It Happened This Week in L.A. History: Pink Floyd’s “The Wall” Comes Tumbling Down in L.A.


February 7, 1980

Pink Floyd makes rock concert history with the live premiere of “The Wall” at Los Angeles Sports Arena.

Based on the group’s eleventh album of the same name, “The Wall” was an ambitious undertaking by the British rock group. A 160-foot by 31-foot wall was constructed on stage as the group performed; it later came tumbling down as the part of the concert’s finale. A metaphor for the sense of alienation that ran through the album and the band at the time, the wall impeded the audiences’ view of the group for most of the night. Elaborate staging was accented with flashing lights, balloons, film animation, and fireworks, which caused large embers to fall on the stage and lead singer-bassist Roger Waters to pause the show.
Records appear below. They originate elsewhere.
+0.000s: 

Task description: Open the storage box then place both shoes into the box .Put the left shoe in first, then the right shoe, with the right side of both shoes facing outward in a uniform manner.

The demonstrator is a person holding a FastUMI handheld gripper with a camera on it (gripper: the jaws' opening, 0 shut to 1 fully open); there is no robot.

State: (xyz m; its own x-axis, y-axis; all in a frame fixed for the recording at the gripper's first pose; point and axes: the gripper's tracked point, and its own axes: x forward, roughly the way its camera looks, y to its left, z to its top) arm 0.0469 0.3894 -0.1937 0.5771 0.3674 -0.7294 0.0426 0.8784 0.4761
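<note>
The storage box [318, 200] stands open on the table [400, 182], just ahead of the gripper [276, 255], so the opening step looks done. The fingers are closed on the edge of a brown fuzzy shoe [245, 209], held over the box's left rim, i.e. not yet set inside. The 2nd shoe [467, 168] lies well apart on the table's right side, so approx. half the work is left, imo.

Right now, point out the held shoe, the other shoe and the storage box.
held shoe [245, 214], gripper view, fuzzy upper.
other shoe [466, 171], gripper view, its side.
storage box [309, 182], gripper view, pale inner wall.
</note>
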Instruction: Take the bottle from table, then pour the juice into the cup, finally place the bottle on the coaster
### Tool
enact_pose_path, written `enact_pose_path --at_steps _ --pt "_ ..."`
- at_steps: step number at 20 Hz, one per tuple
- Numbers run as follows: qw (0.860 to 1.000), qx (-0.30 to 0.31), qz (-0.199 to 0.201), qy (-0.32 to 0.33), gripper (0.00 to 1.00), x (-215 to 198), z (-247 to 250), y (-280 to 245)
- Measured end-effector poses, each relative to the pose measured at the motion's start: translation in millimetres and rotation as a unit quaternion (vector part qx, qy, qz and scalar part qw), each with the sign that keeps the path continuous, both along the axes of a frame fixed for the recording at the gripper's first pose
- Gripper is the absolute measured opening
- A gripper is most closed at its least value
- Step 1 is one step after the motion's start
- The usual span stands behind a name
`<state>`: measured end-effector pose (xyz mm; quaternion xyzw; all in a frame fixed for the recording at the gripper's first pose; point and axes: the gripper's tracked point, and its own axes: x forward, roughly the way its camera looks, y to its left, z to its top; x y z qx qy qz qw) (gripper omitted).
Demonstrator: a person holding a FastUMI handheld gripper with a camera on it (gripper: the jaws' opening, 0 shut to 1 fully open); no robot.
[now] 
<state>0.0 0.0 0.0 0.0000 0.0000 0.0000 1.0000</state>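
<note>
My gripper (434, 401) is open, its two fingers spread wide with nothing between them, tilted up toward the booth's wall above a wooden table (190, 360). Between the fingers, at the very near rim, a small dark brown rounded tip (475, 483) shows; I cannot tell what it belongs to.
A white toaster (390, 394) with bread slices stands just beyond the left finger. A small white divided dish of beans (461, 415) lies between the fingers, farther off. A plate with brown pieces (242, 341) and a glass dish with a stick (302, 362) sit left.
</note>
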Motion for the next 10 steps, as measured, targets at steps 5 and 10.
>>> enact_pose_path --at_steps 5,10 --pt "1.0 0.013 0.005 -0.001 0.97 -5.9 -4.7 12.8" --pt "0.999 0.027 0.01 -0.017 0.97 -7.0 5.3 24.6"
“The Wall” is Pink Floyd’s most successful album to date and considered one of the top 100 greatest albums of all time. Although Waters has performed “The Wall” in recent years, it’s L.A. premiere was the first of only 31 shows in the band’s original concert tour. It also marked an important moment in L.A. rock history: it was the first time Pink Floyd performed in Los Angeles since the band’s headline-making “Cruel But Fair” concert at the Sports Arena in 1975, at which hundreds of fans were arrested for using drugs. In response, other groups had avoided the jurisdiction of the LAPD between 1975 and 1980 by performing nearby in Long Beach or Inglewood. Although no photographers were allowed inside the arena to capture the 1980 premiere on film, the epic rock concert remains a milestone in rock music history.